Task requirements. Set down, please, exactly the lines below that run from the line with "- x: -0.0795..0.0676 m" to the line with "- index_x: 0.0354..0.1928", both lines included.

(Recorded data begins)

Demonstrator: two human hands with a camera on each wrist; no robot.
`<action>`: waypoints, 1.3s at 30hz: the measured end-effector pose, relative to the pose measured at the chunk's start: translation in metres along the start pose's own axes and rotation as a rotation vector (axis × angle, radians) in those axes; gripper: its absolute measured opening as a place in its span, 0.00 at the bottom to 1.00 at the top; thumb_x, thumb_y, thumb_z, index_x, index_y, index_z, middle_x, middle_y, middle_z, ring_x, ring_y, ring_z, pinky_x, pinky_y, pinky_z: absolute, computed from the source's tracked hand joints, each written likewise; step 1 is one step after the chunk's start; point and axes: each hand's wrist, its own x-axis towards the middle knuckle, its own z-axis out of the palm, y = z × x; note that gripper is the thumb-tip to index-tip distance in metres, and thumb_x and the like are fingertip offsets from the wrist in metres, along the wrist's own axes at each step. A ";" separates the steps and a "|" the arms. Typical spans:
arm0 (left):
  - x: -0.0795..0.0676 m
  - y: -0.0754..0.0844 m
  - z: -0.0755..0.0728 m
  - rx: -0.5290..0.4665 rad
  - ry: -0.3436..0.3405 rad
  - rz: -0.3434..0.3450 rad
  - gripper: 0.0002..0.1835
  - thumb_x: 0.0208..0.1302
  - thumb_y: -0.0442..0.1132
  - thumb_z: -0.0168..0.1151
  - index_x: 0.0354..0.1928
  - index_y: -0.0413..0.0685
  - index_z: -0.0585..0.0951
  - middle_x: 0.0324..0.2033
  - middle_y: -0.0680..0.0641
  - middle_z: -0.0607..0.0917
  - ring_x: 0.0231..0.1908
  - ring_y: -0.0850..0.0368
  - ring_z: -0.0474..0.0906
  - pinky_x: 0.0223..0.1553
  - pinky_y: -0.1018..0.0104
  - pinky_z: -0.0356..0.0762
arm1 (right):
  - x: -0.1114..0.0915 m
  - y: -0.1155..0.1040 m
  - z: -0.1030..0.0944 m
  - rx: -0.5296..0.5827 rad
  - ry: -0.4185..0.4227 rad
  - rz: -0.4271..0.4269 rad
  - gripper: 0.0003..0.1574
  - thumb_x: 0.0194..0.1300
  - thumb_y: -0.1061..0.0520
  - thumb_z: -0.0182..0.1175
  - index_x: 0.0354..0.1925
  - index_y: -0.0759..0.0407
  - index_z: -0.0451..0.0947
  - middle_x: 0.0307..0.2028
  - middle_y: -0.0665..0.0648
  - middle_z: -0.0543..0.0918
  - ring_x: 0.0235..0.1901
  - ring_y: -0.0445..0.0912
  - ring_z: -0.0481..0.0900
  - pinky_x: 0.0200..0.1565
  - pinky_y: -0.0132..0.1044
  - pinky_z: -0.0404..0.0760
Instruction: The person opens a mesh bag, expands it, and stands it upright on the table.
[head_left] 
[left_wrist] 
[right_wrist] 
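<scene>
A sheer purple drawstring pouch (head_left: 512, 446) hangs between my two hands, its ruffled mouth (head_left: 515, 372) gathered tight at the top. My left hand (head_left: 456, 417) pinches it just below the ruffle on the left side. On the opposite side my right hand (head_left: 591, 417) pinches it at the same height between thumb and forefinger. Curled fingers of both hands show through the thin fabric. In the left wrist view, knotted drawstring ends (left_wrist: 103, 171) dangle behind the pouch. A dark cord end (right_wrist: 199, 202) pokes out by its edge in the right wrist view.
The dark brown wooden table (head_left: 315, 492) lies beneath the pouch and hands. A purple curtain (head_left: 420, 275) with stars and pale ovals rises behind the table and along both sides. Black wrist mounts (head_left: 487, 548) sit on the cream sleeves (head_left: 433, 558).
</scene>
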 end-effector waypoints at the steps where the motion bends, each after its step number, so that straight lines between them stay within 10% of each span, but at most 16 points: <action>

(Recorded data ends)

Task answer.
  - x: -0.0795..0.0676 m
  - y: -0.0754..0.0844 m
  - z: -0.0755..0.0728 m
  - rx: -0.5290..0.4665 rad
  - ry: -0.3436..0.3405 rad
  - rz: -0.3434..0.3450 rad
  - gripper: 0.0002..0.1835
  - thumb_x: 0.0208..0.1302
  - thumb_y: -0.0442..0.1132
  - thumb_z: -0.0168..0.1151
  - index_x: 0.0354..0.1928

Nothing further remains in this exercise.